Task objective
Copy out the entries below exactly as they stand, but only from the line containing "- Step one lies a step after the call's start" through the line containing "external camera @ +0".

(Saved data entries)
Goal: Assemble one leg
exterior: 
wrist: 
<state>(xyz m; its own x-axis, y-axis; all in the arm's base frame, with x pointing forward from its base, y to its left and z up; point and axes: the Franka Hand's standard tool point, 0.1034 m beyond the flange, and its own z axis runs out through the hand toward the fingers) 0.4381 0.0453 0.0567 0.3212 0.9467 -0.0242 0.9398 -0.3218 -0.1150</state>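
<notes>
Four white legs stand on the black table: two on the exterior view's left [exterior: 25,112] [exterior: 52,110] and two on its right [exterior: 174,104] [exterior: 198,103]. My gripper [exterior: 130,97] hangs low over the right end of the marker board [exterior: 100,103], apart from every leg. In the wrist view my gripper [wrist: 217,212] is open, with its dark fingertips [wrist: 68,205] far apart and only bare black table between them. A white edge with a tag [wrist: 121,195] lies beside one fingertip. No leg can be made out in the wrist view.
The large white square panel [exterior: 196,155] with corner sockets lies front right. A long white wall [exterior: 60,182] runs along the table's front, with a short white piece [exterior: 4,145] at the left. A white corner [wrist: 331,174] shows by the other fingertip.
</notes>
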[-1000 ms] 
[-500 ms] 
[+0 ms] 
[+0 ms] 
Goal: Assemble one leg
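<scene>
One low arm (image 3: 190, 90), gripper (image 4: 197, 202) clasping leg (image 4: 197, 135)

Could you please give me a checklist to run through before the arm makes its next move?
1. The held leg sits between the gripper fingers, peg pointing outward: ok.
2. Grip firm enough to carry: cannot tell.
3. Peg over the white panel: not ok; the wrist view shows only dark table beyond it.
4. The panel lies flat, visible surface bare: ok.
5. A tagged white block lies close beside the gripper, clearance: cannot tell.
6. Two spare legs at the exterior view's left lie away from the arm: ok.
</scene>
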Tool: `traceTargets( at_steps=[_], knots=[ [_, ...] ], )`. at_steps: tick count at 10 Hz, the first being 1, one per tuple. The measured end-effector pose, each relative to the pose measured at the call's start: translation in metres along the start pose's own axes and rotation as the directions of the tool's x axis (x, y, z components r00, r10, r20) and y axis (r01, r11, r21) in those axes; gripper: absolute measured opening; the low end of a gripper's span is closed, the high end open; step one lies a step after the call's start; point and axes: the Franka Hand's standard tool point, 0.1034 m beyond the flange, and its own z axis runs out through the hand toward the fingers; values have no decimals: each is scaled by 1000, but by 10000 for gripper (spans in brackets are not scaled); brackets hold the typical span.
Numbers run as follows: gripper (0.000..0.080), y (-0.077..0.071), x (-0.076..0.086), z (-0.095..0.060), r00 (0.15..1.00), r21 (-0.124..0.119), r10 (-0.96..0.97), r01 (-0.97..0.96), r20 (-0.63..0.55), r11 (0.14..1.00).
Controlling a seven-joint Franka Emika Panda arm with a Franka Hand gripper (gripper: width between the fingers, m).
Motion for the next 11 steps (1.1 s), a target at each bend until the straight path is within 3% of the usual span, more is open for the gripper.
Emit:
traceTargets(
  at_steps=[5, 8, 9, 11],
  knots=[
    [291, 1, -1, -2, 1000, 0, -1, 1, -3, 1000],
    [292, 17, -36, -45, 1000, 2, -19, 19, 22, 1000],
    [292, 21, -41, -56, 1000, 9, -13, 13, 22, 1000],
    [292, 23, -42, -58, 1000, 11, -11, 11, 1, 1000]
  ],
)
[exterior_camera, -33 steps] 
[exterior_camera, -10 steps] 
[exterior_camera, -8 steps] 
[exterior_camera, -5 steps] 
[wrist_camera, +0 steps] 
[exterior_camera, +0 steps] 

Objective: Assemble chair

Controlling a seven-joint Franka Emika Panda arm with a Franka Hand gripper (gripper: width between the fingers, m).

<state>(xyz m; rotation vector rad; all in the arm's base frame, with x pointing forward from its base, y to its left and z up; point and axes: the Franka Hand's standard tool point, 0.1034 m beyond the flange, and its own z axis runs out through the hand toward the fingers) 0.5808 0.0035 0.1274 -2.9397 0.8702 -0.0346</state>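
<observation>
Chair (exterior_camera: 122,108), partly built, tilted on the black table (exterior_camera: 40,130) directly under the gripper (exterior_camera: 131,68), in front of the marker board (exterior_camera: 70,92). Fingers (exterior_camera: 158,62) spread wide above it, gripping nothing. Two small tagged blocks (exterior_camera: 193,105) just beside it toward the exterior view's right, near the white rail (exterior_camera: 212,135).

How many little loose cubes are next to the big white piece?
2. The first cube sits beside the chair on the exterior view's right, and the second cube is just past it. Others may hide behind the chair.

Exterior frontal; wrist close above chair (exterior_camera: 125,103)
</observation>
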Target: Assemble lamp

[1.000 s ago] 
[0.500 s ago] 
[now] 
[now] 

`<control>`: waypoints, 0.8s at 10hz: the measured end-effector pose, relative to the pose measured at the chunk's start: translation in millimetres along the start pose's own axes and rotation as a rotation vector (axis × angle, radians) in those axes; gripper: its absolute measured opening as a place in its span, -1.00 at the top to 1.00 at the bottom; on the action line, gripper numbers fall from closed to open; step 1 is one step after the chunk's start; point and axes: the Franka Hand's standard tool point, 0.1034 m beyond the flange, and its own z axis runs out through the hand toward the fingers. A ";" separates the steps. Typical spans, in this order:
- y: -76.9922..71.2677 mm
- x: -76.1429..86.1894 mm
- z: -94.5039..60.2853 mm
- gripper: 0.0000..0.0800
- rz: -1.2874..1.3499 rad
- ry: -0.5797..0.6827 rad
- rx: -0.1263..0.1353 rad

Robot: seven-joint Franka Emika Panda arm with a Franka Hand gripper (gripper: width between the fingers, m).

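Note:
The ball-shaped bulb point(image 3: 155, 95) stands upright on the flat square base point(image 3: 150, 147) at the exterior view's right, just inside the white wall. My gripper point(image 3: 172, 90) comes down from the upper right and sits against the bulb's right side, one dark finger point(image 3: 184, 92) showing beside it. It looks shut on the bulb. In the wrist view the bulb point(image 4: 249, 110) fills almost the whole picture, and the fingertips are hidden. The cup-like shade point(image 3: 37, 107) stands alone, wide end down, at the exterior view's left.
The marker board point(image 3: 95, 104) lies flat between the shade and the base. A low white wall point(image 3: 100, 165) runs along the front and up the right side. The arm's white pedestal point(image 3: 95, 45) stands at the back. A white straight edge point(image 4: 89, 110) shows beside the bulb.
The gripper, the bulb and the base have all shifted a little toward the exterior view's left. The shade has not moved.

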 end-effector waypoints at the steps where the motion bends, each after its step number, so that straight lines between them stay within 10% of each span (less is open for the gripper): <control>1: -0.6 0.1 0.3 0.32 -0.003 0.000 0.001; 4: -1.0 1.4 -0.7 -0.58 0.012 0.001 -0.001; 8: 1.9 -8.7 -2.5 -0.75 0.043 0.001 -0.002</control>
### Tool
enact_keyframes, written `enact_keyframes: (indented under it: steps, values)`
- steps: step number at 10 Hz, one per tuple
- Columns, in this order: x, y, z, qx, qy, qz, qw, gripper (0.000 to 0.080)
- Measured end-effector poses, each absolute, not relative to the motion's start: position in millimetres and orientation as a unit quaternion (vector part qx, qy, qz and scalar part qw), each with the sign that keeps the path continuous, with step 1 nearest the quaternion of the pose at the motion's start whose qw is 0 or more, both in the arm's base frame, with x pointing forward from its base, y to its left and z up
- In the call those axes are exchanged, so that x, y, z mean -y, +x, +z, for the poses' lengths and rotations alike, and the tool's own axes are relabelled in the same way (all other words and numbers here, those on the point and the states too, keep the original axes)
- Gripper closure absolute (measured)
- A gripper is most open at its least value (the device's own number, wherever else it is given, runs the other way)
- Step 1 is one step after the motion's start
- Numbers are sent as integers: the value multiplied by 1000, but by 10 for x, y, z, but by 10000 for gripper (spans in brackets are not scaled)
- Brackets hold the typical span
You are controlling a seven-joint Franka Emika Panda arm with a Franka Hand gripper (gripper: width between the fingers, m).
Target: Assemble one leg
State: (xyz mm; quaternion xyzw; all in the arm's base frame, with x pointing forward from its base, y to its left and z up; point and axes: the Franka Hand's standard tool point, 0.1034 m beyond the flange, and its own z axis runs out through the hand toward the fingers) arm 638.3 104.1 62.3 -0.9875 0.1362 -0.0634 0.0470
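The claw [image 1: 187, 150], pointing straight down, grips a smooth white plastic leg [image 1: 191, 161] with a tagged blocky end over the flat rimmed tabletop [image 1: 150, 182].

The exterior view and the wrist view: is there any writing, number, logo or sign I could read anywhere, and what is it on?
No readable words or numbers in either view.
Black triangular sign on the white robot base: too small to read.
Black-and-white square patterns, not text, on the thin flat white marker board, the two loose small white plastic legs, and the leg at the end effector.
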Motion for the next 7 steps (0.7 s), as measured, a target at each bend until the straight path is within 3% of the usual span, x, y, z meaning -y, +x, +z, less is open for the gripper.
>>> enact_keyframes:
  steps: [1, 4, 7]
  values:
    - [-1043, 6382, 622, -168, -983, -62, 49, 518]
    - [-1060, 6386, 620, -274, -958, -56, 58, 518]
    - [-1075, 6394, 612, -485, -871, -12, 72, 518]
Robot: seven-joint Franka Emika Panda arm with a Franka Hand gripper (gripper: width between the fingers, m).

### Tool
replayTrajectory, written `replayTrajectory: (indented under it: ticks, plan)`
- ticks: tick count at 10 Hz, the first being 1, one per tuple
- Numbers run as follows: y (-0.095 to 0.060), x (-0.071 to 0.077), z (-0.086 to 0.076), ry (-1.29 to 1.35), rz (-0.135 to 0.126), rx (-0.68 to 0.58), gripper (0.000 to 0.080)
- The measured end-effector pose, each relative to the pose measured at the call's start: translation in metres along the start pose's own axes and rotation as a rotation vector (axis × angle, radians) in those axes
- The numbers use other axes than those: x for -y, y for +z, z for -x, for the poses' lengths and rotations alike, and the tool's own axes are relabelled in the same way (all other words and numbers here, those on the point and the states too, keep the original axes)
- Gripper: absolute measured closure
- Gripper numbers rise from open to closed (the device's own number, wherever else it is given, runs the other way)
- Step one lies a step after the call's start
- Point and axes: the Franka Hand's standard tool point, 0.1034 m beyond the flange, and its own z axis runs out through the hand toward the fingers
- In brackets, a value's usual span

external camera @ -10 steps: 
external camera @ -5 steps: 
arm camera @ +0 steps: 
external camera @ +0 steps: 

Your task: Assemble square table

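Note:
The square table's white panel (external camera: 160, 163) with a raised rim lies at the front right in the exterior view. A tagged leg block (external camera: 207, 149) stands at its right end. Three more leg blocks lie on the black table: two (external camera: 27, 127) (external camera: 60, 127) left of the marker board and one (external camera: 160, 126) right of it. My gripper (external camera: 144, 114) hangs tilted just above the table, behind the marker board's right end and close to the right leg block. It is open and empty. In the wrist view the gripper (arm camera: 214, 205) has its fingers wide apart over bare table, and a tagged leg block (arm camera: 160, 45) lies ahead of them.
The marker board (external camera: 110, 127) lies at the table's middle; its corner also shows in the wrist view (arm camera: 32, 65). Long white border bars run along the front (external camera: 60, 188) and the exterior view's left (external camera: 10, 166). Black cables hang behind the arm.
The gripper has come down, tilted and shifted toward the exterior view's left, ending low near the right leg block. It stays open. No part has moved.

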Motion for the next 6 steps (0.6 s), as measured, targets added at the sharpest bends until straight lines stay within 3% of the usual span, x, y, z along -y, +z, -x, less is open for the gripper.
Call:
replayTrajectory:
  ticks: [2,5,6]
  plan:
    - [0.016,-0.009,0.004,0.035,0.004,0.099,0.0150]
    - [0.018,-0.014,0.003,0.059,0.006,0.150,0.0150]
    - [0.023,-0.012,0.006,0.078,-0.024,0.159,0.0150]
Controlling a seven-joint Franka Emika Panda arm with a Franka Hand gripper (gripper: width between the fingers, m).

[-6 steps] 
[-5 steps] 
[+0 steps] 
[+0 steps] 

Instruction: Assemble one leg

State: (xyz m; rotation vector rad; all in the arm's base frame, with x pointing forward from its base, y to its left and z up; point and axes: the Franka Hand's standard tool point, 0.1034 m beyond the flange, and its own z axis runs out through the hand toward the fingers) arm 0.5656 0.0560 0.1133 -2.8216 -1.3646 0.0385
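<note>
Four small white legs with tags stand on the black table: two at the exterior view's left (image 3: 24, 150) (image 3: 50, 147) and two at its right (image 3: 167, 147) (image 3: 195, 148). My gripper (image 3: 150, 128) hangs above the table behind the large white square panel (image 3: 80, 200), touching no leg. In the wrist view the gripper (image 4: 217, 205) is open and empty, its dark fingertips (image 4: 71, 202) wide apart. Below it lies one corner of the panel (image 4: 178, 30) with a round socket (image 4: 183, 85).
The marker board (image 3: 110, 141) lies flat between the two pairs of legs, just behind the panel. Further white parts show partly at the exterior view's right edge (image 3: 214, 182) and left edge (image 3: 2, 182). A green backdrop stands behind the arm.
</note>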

Answer space
- Step one lies a step after the call's start
- Point and axes: the Franka Hand's standard tool point, 0.1034 m beyond the flange, and its own z axis runs out through the hand toward the fingers
- In brackets, a value's usual span

external camera @ -10 steps: 
external camera @ -5 steps: 
arm camera @ +0 steps: 
external camera @ +0 steps: 

The output given here is complete.